Он поднял голову, в глаза ей посмотрел — надежда, робкая, несмелая, теплилась в его взгляде.
— Не сержусь, — повторила она. — Только жить мне теперь надо. Как я хочу. Не как вы захотите.
— Я и хочу, чтобы ты жила хорошо, — он заговорил торопливо, словно боялся, что она передумает. — Комнату тебе большую сделаю, отдельную, у меня в доме.
Прислугу возьму. Будешь как барыня.
— Барыней я не хочу, — перебила она. — Работать хочу. В лавке.
И чтобы ко мне в комнату никто не входил без спросу. И чтобы вы меня не трогали.
Пока я сама не скажу.
Он помолчал, перевёл взгляд на свои руки.
— А скажешь? — спросил тихо.
— Не знаю, — честно ответила Аксинья. — Может, никогда.
Он вздохнул, тяжело, по-стариковски, и этот вздох сказал ей больше, чем слова. Он согласен. Он согласен на всё, лишь бы она не ушла. И в этом было его унижение, и её власть, и та ложь, на которой они теперь будут жить.
— Хорошо, — сказал он, вставая. — Будь по-твоему. Комнату завтра велю готовить.
А в лавку выходи, когда силы будут.
Он подошёл, наклонился, поцеловал её в макушку — легко, почти не касаясь. И вышел, притворив дверь.
Аксинья осталась одна. Она смотрела на кружку с молоком, на лунную дорожку на полу, на свою тень, что лежала на кровати чёрным, бесформенным пятном. И думала о том, что она теперь не та, что была месяц назад. Не та, что бежала через реку с узелком. Не та, что верила в свободу. Она была другой — и эта другая, новая, не знала, куда идти и зачем.
Она выпила молоко. Оно было тёплым, сладким — он добавил мёду. Горло сжалось, но слёз не было. Она легла, подтянула колени к груди, обняла узелок с деньгами. За стеной возился Степан Ильич — закрывал лавку, гасил свет. Потом хлопнула входная дверь, и во дворе затихло.
Она лежала, глядя в потолок, и перед глазами вставали картины: река, лунная дорожка на воде, узелок над головой, холодная, обжигающая вода. Как давно это было. И как далеко теперь тот берег, с которого она смотрела на свободу.
«Живи, дочка, своим умом», — вспомнились ей слова матери из сна. Своим умом. Она и будет жить своим умом. Не его умом, не отцовским, не Дёмкиным. Своим. Она будет работать, копить деньги, ждать. Ребёнок будет или нет — покажет время. А пока нужно делать своё дело, смотреть вперёд и не оглядываться.
Потому что оглядываться — значит, упасть. А она не упадёт.
Она уже упала однажды, в ту ночь, и поднялась.
Поднимется и теперь.
За окном светало. Первый луч солнца пробился сквозь тучи, упал на бальзамин, что стоял на подоконнике, бледный, ссохшийся, но живой.

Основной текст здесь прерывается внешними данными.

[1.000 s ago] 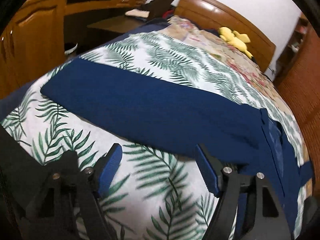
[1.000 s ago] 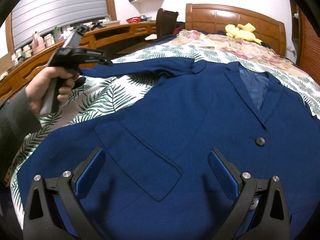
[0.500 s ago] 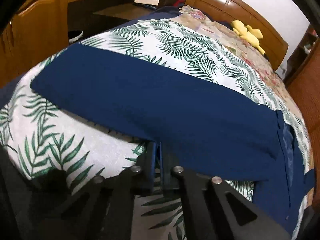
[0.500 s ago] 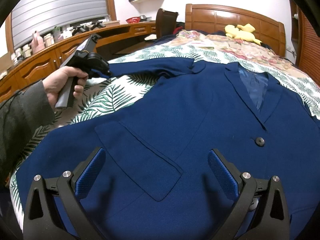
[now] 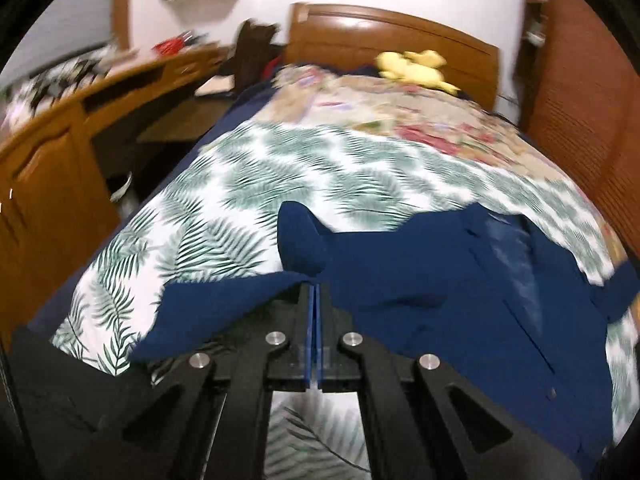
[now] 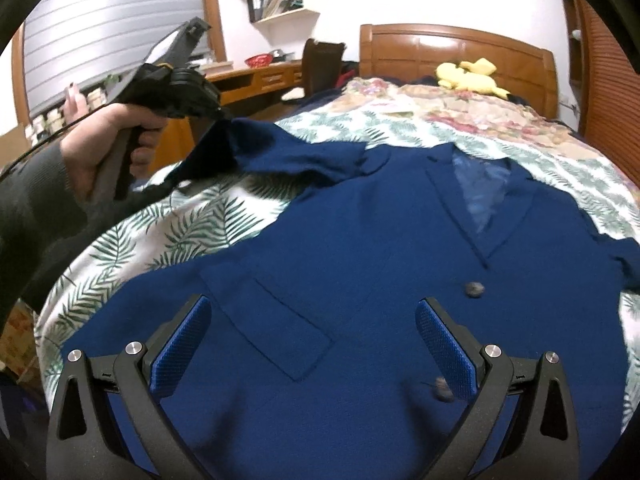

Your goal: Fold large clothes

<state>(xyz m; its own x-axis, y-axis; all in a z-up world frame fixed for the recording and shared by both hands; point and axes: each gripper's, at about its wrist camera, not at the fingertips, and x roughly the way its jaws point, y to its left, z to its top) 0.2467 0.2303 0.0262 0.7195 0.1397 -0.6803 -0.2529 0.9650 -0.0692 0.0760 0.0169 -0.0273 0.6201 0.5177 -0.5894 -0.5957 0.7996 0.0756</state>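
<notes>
A navy blazer (image 6: 360, 248) is laid face up on a leaf-print bedspread (image 6: 168, 236), buttons and flap pocket uppermost.

Left wrist view: the left gripper (image 5: 314, 292) is seen clamped on the edge of the blazer's sleeve (image 5: 240, 300), the blue pads pressed together with cloth between them. The sleeve is raised off the bedspread and folded over itself above the tips. The picture is blurred.

Right wrist view: the right gripper (image 6: 312, 340) is held spread wide above the lower front of the blazer, nothing between its pads. Only here is the person's hand (image 6: 104, 144) shown, gripping the left tool's handle, with the sleeve drawn up from the shoulder. A yellow soft toy (image 6: 468, 74) is noted by the headboard (image 6: 420, 48).
</notes>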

Аксинья села, потянулась к горшку, отломила сухой лист. Под ним, у самой земли, пробивался маленький, зелёный росток — новый, упрямый, пробившийся сквозь увядшие листья к свету.
Она долго смотрела на него, и впервые за эти дни губы её тронула слабая, но живая улыбка.
— И ты живи, — прошептала она. — Своим умом.
Она встала, умылась, надела синий сарафан, заплела косу. Открыла дверь в лавку — там уже гремел Григорий, раскладывая товар.
— Легка на помине, — буркнул он, увидев её. — Думал, опять заболеешь.
— Нет, — ответила Аксинья, подходя к прилавку.
— Я здорова.
Она взяла в руки отрез кумача, расправила его, и красная ткань вспыхнула в утреннем свете, как огонь. И в этом огне ей почудилось что-то новое, жаркое, живое. То, что сгорело в ту ночь, но, может быть, могло возродиться из пепла. Не сейчас. Не скоро. Но когда-нибудь. Обязательно.
Она расправила плечи, глубоко вздохнула и вышла за прилавок, навстречу новому дню.
****
( Отступление).
В избе Спириных было тихо.
Тишина эта пришла не сразу — сначала был крик, потом суета, потом долгое, тягучее молчание, которое поселилось в углах и, казалось, пропитало собой каждый половик, каждую щель в рассохшихся бревнах.
Но в то утро, когда Аксинья ушла, тишины ещё не было.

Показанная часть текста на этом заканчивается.